BUG/MAJOR: ssl: free the generated SSL_CTX if the LRU cache is disabled

Kim Seri reported that haproxy 1.6.0 crashes after a few requests
when a bind line has SSL enabled with more than one certificate. This
was caused by an insufficient condition to free generated certs during
ssl_sock_close() which can also catch other certs.

Christopher Faulet analysed the situation like this :

-------
First the LRU tree is only initialized when the SSL certs generation is
configured on a bind line. So, in the most of cases, it is NULL (it is
not the same thing than empty).
When the SSL certs generation is used, if the cache is not NULL, a such
certificate is pushed in the cache and there is no need to release it
when the connection is closed.
But it can be disabled in the configuration. So in that case, we must
free the generated certificate when the connection is closed.

Then here, we have really a bug. Here is the buggy part:

3125)      if (conn->xprt_ctx) {
3126) #ifdef SSL_CTRL_SET_TLSEXT_HOSTNAME
3127)              if (!ssl_ctx_lru_tree && objt_listener(conn->target)) {
3128)                      SSL_CTX *ctx = SSL_get_SSL_CTX(conn->xprt_ctx);
3129)                      if (ctx != 3130)
 SSL_CTX_free(ctx);
3131)              }
3133)              SSL_free(conn->xprt_ctx);
3134)              conn->xprt_ctx = NULL;
3135)              sslconns--;
3136)      }

The check on the line 3127 is not enough to determine if this is a
generated certificate or not. Because ssl_ctx_lru_tree is NULL,
generated certificates, if any, must be freed. But here ctx should also
be compared to all SNI certificates and not only to default_ctx. Because
of this bug, when a SNI certificate is used for a connection, it is
erroneously freed when this connection is closed.
-------

Christopher provided this reliable reproducer :

----------
global
    tune.ssl.default-dh-param   2048
    daemon

listen ssl_server
    mode tcp
    bind 127.0.0.1:4443 ssl crt srv1.test.com.pem crt srv2.test.com.pem

    timeout connect 5000
    timeout client  30000
    timeout server  30000

    server srv A.B.C.D:80

You just need to generate 2 SSL certificates with 2 CN (here
srv1.test.com and srv2.test.com).

Then, by doing SSL requests with the first CN, there is no problem. But
with the second CN, it should segfault on the 2nd request.

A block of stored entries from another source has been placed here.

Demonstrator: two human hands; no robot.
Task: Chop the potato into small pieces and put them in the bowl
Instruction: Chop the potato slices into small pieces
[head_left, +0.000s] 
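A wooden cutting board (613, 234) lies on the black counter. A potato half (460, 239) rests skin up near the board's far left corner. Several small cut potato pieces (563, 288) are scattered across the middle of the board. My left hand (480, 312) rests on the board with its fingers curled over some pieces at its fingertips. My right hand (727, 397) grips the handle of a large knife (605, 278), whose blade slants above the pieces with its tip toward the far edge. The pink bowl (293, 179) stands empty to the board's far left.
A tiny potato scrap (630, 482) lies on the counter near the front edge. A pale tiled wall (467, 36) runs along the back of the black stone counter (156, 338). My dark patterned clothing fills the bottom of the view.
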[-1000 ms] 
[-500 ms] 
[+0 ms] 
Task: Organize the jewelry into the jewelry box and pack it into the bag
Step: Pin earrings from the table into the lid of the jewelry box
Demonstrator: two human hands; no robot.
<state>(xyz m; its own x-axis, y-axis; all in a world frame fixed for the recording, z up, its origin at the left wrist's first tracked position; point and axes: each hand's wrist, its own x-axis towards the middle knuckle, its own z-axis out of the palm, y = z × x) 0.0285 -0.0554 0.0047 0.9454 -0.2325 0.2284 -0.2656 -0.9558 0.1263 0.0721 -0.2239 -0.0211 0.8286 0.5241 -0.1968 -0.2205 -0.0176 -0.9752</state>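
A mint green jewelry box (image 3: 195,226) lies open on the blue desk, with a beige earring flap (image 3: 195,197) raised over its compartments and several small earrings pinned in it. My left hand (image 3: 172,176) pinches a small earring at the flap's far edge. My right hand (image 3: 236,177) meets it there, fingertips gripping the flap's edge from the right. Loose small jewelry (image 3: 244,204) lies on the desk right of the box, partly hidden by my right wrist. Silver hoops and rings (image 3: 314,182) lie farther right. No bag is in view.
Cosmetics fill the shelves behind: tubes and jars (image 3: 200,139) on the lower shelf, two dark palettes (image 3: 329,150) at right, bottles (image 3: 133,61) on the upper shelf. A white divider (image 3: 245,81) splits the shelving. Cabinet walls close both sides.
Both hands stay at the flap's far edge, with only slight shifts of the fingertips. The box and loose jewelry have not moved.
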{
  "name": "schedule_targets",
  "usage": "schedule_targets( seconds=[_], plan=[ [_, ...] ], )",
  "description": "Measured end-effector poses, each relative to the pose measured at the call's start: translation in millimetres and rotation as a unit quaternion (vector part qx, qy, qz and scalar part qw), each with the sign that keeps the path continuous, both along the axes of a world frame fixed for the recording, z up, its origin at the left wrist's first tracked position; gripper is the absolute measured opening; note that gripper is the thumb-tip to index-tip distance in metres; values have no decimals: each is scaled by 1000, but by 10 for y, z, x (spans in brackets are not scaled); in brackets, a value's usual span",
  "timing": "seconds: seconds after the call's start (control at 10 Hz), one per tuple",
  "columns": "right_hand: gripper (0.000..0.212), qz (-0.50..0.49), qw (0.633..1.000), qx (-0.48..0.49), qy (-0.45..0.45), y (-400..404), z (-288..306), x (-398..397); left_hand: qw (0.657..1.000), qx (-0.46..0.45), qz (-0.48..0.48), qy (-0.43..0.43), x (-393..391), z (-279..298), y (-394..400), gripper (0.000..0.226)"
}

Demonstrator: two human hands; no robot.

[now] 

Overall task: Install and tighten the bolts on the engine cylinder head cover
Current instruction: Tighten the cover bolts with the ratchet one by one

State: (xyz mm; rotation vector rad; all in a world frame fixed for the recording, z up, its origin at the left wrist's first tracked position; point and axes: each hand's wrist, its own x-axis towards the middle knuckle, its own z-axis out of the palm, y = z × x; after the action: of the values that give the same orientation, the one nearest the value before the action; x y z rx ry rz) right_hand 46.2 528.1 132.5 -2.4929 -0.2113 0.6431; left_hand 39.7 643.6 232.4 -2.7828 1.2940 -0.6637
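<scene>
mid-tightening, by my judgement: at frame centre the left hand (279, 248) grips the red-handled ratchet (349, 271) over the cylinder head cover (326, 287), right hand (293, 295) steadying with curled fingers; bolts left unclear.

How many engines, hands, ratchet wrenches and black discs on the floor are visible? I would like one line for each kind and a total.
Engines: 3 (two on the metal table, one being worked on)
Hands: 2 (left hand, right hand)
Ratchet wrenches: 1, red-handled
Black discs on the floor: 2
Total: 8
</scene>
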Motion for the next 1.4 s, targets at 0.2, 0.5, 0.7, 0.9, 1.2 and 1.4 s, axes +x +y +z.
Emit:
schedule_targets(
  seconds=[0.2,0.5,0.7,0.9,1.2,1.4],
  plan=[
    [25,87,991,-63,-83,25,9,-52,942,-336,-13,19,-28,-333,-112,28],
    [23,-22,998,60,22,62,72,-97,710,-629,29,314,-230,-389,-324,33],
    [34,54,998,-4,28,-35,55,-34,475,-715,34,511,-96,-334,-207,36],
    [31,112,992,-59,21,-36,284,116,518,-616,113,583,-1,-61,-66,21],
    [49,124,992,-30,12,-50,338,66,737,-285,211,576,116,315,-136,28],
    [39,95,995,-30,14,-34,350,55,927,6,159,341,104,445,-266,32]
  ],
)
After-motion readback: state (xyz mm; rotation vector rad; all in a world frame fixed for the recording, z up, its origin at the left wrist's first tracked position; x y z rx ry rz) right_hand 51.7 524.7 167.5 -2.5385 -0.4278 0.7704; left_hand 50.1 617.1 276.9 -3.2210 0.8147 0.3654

openssl s_client -connect 127.0.0.1:4443 -servername srv1.test.com // OK
openssl s_client -connect 127.0.0.1:4443 -servername srv1.test.com // OK

But,

openssl s_client -connect 127.0.0.1:4443 -servername srv2.test.com // OK
openssl s_client -connect 127.0.0.1:4443 -servername srv2.test.com // KO
-----------

A long discussion led to the following proposal which this patch implements :

- the cert is generated. It gets a refcount = 1.
- we assign it to the SSL. Its refcount becomes two.
- we try to insert it into the tree. The tree will handle its freeing
  using SSL_CTX_free() during eviction.
- if we can't insert into the tree because the tree is disabled, then
  we have to call SSL_CTX_free() ourselves, then we'd rather do it
  immediately. It will more closely mimmick the case where the cert
  is added to the tree and immediately evicted by concurrent activity
  on the cache.
- we never have to call SSL_CTX_free() during ssl_sock_close() because
  the SSL session only relies on openssl doing the right thing based on
  the refcount only.
- thus we never need to know how the cert was created since the
  SSL_CTX_free() is either guaranteed or already done for generated
  certs, and this protects other ones against any accidental call to
  SSL_CTX_free() without having to track where the cert comes from.

This patch also reduces the inter-dependence between the LRU tree and
the SSL stack, so it should cause less sweating to migrate to threads
later.

This bug is specific to 1.6.0, as it was introduced after dev7 by
this fix :

   d2cab92 ("BUG/MINOR: ssl: fix management of the cache where forged certificates are stored")

Thus a backport to 1.6 is required, but not to 1.5.
1 file changed